Su premio ha resultado particularmente polémico y, de la noche a la mañana, se ha convertido en el centro de la diana de la prensa nacional y de las redes. ¿Cómo ha gestionado todo este revuelo?
Era previsible lo que iba a suceder. Ha ocurrido antes con otros ganadores que ya eran conocidos por su presencia en televisión. En mi caso, se ha generado una cantidad considerable de odio que algunas personas han aprovechado. Cuando alguien empieza a levantar odio, otros se suman para buscar notoriedad. Se hacen vídeos, los medios publican titulares… y se produce un ruido enorme. A estas alturas, desestabilizar no es fácil. Me afecta, sobre todo, por la gente que me quiere: mis amigos, mis hijos, personas que ven lo que sucede y lo pasan mal. Cuando me ven bien y lo hablamos, todo queda en su sitio. Hay que verlo con perspectiva. El ruido ya está pasando y se impondrá la novela, lo que la gente siente al leerla. Las críticas las acepto todas; el odio, no.

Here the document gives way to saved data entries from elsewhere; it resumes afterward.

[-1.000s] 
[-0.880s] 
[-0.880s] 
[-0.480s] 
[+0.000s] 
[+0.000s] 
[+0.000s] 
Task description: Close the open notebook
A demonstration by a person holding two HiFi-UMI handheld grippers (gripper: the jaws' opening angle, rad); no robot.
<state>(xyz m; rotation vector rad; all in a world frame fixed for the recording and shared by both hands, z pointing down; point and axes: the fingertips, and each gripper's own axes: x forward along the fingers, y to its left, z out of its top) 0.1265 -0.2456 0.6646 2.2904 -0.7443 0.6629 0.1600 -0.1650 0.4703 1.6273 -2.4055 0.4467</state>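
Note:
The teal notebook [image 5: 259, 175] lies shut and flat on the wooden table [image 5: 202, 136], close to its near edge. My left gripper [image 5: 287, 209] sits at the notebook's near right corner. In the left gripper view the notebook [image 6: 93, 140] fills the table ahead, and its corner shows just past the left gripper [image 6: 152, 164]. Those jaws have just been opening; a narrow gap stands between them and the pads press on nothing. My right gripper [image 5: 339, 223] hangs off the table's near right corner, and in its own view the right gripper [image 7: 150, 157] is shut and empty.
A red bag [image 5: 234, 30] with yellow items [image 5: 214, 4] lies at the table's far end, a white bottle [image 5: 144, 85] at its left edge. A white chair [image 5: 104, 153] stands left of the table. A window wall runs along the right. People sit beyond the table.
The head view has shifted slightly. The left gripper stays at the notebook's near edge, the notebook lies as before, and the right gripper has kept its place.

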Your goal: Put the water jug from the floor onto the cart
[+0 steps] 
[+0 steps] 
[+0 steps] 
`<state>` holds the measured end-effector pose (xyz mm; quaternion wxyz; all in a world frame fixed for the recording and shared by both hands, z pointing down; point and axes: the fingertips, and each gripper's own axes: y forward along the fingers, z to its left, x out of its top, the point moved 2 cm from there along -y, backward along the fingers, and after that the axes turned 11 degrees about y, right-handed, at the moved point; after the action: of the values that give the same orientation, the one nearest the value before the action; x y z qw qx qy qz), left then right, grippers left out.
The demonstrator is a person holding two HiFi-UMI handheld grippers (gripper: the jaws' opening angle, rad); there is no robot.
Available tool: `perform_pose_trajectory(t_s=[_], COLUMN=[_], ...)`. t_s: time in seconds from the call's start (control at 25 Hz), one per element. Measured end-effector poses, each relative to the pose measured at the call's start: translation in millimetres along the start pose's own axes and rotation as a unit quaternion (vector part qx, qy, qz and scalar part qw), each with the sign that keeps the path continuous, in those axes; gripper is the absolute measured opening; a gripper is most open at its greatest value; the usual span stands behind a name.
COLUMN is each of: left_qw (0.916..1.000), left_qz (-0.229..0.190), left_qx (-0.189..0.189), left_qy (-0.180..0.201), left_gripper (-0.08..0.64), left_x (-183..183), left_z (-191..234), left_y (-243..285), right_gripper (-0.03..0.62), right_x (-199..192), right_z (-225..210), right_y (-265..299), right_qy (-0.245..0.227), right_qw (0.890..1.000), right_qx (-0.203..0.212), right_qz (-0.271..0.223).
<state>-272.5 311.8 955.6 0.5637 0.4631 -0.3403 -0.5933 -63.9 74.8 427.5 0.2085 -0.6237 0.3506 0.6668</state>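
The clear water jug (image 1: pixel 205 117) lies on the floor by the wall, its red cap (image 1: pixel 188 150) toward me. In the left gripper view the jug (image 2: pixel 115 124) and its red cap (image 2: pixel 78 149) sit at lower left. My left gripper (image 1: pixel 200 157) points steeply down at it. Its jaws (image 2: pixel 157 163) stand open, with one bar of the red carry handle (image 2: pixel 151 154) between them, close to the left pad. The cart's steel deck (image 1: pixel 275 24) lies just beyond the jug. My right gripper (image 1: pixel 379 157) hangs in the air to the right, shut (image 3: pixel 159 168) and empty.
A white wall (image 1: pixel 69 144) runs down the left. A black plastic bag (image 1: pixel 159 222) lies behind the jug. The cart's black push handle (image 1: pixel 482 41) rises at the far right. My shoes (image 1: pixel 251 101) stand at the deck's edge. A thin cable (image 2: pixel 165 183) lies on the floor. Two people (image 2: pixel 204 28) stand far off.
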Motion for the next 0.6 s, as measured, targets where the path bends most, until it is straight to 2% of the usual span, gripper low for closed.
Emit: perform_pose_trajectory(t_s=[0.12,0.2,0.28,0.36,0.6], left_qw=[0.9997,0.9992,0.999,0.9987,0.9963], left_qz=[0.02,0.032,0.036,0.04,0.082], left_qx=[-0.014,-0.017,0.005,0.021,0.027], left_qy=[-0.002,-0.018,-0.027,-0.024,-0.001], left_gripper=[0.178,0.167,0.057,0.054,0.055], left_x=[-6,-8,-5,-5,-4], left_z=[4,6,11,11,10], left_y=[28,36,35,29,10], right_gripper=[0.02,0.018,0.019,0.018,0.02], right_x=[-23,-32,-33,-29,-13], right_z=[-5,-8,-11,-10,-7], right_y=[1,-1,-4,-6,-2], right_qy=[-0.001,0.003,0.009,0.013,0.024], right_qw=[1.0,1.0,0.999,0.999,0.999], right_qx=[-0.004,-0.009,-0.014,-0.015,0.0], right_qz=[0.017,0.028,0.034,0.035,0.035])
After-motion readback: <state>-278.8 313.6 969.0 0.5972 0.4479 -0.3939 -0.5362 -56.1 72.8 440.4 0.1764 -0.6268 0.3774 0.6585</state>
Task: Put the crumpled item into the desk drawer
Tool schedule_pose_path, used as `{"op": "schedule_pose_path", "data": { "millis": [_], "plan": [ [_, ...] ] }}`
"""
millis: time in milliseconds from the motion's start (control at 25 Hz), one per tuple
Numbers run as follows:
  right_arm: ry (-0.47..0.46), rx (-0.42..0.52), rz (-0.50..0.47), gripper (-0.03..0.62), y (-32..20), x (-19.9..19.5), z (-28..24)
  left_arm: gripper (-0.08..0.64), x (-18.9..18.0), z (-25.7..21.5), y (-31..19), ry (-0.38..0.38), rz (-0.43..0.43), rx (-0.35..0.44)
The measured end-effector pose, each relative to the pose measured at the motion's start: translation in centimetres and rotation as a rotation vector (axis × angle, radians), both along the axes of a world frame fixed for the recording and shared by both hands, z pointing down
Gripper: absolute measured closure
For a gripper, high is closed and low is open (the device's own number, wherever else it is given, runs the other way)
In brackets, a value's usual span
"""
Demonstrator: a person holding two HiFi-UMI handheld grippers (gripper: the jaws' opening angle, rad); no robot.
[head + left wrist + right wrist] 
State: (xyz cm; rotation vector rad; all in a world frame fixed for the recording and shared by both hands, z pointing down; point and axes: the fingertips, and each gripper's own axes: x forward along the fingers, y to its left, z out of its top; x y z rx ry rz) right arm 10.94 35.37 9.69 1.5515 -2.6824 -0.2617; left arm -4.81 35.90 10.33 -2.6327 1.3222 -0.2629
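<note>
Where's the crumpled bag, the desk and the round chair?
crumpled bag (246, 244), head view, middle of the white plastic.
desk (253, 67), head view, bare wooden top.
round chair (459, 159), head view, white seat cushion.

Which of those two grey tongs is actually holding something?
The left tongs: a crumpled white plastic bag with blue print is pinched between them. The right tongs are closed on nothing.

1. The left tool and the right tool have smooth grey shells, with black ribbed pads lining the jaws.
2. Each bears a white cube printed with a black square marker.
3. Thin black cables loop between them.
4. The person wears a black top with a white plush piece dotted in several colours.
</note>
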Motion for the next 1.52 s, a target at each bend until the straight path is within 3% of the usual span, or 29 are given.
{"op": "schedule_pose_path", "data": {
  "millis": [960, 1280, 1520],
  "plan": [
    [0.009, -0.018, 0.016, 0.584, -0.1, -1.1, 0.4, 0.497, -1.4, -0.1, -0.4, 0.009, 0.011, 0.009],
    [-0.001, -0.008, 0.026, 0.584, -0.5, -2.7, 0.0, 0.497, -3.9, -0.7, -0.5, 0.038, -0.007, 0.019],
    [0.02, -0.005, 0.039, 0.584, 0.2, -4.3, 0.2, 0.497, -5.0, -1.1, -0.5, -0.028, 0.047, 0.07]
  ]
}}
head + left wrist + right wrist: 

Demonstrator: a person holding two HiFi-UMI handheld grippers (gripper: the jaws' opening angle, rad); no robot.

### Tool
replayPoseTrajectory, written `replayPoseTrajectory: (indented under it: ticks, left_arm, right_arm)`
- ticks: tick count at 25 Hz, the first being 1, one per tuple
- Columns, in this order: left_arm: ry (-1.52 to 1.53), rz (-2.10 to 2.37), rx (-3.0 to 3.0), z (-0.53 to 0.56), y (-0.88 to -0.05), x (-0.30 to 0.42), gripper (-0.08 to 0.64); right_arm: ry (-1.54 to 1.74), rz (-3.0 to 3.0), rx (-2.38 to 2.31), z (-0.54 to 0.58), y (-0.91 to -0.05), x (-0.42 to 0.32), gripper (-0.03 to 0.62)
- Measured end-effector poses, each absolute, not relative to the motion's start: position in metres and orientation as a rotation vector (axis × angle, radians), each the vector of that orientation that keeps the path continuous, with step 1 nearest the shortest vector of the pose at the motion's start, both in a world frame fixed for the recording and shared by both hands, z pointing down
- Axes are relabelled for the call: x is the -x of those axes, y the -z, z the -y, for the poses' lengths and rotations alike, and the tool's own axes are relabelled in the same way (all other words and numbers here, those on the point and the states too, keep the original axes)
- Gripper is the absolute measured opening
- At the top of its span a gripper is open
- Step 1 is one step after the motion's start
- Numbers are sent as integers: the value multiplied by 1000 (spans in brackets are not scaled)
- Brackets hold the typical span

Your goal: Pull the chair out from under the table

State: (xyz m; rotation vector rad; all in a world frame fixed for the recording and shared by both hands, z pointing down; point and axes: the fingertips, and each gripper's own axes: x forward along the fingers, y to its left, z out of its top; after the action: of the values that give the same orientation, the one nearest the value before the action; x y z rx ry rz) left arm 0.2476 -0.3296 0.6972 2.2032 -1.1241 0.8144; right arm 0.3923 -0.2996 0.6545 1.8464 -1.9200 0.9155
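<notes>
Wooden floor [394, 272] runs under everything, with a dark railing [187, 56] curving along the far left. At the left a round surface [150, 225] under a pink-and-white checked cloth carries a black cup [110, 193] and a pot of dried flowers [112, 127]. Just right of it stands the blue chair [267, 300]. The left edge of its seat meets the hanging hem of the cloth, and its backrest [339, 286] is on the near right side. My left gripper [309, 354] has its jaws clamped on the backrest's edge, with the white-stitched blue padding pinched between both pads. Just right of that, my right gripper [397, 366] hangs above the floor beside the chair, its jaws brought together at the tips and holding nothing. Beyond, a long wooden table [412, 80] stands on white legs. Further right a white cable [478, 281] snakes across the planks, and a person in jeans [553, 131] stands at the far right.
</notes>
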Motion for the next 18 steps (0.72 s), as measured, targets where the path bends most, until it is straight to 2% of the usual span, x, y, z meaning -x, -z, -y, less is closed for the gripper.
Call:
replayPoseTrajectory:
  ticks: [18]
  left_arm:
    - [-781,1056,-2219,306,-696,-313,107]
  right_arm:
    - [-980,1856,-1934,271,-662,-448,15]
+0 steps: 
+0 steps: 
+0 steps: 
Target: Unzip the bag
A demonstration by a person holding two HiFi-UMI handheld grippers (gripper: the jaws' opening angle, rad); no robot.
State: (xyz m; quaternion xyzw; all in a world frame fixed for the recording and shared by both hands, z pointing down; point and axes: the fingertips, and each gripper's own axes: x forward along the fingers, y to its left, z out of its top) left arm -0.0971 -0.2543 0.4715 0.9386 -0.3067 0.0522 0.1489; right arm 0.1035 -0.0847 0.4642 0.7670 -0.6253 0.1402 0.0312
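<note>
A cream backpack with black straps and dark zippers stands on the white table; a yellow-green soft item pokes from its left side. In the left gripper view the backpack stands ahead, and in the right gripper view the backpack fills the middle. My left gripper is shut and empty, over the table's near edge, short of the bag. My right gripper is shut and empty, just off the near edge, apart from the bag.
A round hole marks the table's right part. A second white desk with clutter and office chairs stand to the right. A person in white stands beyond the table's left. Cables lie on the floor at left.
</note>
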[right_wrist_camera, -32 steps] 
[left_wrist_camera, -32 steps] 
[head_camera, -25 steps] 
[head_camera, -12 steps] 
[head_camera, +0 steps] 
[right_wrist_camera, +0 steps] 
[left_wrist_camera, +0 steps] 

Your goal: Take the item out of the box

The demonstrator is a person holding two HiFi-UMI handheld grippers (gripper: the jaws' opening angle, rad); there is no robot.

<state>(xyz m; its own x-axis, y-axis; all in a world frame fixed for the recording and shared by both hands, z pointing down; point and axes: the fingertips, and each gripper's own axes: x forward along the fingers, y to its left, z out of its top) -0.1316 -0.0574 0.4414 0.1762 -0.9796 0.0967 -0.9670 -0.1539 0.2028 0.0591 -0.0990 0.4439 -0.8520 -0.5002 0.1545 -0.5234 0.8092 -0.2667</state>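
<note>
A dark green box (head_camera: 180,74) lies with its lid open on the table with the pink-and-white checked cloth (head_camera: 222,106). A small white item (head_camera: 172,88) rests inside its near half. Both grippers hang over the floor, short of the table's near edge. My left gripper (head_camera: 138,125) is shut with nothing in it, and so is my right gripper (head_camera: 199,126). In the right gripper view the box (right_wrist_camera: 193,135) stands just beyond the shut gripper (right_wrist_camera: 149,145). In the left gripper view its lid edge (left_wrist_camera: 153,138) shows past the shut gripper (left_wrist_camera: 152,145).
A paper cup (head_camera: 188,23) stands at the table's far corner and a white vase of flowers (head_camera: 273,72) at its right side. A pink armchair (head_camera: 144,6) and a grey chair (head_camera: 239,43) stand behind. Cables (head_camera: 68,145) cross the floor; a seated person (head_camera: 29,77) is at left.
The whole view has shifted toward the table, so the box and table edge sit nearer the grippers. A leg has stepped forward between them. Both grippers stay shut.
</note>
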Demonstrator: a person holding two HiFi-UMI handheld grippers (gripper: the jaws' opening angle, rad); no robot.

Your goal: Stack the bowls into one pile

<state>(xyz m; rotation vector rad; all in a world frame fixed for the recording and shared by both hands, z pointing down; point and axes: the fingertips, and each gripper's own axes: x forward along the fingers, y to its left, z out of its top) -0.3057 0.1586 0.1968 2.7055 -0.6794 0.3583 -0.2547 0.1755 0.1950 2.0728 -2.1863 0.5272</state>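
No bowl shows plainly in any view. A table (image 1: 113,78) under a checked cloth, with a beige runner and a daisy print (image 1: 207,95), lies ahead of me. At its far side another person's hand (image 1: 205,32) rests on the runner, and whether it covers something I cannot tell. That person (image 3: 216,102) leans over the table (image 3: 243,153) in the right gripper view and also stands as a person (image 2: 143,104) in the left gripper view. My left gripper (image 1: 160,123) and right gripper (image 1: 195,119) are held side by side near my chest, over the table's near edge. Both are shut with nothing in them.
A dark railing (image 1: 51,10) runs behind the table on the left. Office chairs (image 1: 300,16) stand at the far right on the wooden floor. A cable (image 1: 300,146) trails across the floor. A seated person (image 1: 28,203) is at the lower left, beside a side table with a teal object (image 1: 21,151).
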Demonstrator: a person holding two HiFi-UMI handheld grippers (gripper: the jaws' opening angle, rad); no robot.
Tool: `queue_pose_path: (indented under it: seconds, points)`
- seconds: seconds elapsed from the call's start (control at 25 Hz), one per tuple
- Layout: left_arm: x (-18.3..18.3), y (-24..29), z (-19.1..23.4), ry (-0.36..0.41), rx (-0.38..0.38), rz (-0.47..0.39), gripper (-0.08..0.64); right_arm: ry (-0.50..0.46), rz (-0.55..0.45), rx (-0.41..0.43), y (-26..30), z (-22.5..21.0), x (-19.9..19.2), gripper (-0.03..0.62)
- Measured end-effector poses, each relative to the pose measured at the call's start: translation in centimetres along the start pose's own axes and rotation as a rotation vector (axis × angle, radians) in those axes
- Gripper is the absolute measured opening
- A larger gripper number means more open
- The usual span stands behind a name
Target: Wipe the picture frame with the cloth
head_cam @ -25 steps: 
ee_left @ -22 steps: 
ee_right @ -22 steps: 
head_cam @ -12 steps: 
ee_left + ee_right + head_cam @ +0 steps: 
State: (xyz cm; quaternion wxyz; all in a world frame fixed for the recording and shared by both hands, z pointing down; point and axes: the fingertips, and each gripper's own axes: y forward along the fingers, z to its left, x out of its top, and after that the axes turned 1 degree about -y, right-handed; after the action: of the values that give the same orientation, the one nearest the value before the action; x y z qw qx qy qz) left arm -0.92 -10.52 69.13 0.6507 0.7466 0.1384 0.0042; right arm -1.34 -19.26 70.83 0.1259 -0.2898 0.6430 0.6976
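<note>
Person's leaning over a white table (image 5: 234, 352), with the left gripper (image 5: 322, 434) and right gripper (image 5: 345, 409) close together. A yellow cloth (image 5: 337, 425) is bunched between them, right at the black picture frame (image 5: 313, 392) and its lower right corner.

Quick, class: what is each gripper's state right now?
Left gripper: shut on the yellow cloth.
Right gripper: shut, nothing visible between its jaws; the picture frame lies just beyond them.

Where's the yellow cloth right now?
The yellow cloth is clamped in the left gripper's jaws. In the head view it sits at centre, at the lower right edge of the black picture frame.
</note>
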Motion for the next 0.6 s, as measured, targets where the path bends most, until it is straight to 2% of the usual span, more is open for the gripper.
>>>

Ese odio, como sociedad, no podemos justificarlo. Es como lo que sucede en el colegio: cuando se señala a alguien, todos van a por él. Pero, a pesar del ruido, finalmente descubres que son una minoría. Camino por la calle y la reacción de la gente es siempre magnífica, así que no me preocupa. Con el tiempo pasará, y cuando encuentren a otro al que arrancarle la cabeza, correrán hacia él. Además, yo no puedo controlar eso. Alguien puede opinar sobre mi novela, elogiarla o criticarla, y es completamente normal. Pero lo que ha sucedido conmigo no tiene nada que ver con la crítica literaria: ha sido un intento de desacreditar a un personaje público para que sus opiniones no tengan validez cuando resultan incómodas. Es algo premeditado y mucha gente se suma a esa bola, simplemente, porque cree que debe hacerlo. Que un diario de tirada nacional me dedique ocho noticias en ocho días me parece, sencillamente, desproporcionado.
Y, sobre eso, creo que debemos reflexionar. Lo que me han hecho a mí no me lo han hecho solo a mí: ocurre con determinados personajes y puede hundir a una persona. A mí no, pero conozco gente a la que se ha hecho muchísimo daño de forma injustificada. No hablo de que alguien diga “qué mala novela”: eso lo acepto encantado. Hablo de que alguien diga “Juan del Val es una mierda de persona” sin conocerme y que eso genere titulares. Eso no se puede hacer.